### [Work required]
Please print the whole of the listing that follows exactly.

# # #

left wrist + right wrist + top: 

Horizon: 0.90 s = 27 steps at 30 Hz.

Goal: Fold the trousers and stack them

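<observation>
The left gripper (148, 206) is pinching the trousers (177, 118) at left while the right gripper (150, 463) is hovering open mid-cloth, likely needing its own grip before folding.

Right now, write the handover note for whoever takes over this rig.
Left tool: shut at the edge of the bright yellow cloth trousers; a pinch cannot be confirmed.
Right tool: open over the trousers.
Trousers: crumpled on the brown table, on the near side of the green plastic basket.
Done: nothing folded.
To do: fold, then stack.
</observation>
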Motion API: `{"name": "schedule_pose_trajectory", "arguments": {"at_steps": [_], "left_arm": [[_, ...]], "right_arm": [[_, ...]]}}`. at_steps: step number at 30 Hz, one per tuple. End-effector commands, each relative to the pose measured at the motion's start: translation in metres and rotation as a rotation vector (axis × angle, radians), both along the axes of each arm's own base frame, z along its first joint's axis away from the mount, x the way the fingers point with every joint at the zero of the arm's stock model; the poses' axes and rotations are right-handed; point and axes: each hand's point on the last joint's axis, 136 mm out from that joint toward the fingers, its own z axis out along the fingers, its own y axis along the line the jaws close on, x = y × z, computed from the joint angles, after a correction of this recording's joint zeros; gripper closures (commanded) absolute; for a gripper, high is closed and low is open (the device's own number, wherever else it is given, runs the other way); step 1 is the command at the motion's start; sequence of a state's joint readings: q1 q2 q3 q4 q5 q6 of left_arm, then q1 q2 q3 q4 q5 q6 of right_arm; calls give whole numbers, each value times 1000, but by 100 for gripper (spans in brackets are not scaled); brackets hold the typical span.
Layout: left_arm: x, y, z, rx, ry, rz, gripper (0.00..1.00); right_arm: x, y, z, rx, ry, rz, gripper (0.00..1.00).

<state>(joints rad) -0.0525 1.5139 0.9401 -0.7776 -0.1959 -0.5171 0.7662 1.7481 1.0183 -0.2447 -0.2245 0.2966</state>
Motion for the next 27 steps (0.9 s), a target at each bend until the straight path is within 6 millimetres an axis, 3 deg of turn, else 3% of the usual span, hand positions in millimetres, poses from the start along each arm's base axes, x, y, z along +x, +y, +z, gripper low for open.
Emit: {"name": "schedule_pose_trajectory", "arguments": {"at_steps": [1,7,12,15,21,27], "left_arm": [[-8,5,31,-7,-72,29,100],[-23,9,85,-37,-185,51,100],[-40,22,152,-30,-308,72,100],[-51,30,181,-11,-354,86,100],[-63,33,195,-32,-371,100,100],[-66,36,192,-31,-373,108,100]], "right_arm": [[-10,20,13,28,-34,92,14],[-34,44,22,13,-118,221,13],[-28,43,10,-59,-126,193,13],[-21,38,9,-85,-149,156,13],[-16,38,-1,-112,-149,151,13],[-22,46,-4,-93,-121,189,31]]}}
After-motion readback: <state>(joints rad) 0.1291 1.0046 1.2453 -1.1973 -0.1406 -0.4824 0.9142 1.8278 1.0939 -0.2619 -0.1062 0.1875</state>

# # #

### [Result]
left wrist + right wrist + top: 

Horizon: 0.90 s = 27 steps at 30 Hz.

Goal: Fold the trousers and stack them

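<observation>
The left gripper (148, 206) is pinching the trousers (177, 118) at left while the right gripper (150, 463) is hovering open mid-cloth, likely needing its own grip before folding.

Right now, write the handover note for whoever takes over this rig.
Left tool: shut at the edge of the bright yellow cloth trousers; a pinch cannot be confirmed.
Right tool: open over the trousers.
Trousers: crumpled on the brown table, on the near side of the green plastic basket.
Done: nothing folded.
To do: fold, then stack.
</observation>
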Motion API: `{"name": "schedule_pose_trajectory", "arguments": {"at_steps": [_], "left_arm": [[_, ...]], "right_arm": [[_, ...]]}}`. at_steps: step number at 30 Hz, one per tuple. End-effector commands, each relative to the pose measured at the motion's start: translation in metres and rotation as a rotation vector (axis × angle, radians), both along the axes of each arm's own base frame, z along its first joint's axis away from the mount, x the way the fingers point with every joint at the zero of the arm's stock model; the poses' axes and rotations are right-handed; point and axes: each hand's point on the last joint's axis, 136 mm out from that joint toward the fingers, its own z axis out along the fingers, its own y axis along the line the jaws close on, x = y × z, computed from the joint angles, after a correction of this recording's joint zeros; gripper closures (commanded) absolute; for a gripper, high is closed and low is open (the device's own number, wherever else it is given, runs the other way); step 1 is the command at the motion's start; sequence of a state's joint readings: q1 q2 q3 q4 q5 q6 of left_arm, then q1 q2 q3 q4 q5 q6 of right_arm; calls give whole numbers, each value times 1000, but by 100 for gripper (spans in brackets are not scaled); brackets hold the typical span.
Layout: left_arm: x, y, z, rx, ry, rz, gripper (0.00..1.00); right_arm: x, y, z, rx, ry, rz, gripper (0.00..1.00).

<state>(joints rad) -0.0525 1.5139 0.9401 -0.7776 -0.1959 -0.5171 0.7662 1.7481 1.0183 -0.2447 -0.2245 0.2966</state>
Motion for the next 27 steps (0.9 s), a target at each bend until the straight path is within 6 millimetres an axis, 3 deg of turn, else 3% of the usual span, hand positions in millimetres, poses from the start along each arm's base axes, x, y, z along +x, +y, +z, gripper low for open.
Emit: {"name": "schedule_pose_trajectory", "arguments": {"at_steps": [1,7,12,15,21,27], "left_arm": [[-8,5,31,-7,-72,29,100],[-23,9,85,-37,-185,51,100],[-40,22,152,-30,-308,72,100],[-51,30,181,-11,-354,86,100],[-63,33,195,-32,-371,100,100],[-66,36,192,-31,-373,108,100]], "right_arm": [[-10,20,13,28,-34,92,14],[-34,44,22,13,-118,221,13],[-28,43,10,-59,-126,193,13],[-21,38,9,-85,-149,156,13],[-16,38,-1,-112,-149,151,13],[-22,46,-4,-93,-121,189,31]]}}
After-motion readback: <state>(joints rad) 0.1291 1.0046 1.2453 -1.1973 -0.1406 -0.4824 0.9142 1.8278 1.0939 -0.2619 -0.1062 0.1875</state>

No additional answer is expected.